Just after the starting point at the small-boat harbour of Sævarhagsvikjo, we pass the stonewall surrounding an old cholera-cemetery. It was built after the epidemic in 1849.  The disease was very contagious, and in the 1850ies nobody knew the infection source. People were afraid the burial ground itself would be infected, and accordingly they found a place far from inhabited areas at Tyneset. The closeness to the sea reflects that boats were the most important means of transport. The roads in the district were built later in the century.

From the gravel track there are innumerable side-paths, either down to the sea and several small beaches, or into the forest. The first beach we pass is Melkevikjo, wide and protected from the sea-waves in Langenuen. At the outer end of Tyneset the bathing possibilities are very good. The road continues across Russaklubben, where there are several grave mounds from the Bronze Age on top of the small hill. The mounds are protected as memorials of the past. The next beach is Apalvikjo, a shallow sandy beach where you may wade across to Tyttebærholmen at low tide. On the beach there are benches, a toilet and a grill area. From this point is a direct view of the Kvinnherad mountains on the other side of Langenuen, and beyond them the glacier Folgefonna.

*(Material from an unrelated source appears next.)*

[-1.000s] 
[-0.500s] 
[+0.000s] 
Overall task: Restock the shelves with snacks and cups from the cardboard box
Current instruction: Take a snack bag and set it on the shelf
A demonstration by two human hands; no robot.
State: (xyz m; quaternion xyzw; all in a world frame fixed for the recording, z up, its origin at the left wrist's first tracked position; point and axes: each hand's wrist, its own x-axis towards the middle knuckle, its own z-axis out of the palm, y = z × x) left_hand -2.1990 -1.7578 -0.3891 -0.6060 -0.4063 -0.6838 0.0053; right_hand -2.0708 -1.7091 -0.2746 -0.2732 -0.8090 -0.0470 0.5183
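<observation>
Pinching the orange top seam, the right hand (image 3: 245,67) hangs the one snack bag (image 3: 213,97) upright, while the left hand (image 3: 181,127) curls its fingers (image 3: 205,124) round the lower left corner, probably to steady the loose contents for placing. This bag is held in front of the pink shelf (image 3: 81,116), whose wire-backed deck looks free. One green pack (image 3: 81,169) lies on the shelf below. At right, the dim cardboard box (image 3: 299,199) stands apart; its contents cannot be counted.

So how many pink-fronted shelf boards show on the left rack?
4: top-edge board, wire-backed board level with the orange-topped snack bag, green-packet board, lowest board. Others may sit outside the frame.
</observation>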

Further along the track we arrive in the Hystadmarkjo nature reserve, where we find the biggest black alder forest in northern Europe, an area of more than 50 acres of international protection value. Near the end of the track there is a wooden bridge across a small stream from a small brackish-water lake to the sea. In the lake is the biggest occurrence of Sea Club-rush (Schoenoplectus maritimus) in Hordaland. Left from the bridge is the contrast to the nature reserve, Leirvik AS, a heavy industry site. Further up a steep hill is the other entrance to Hystadmarkjo.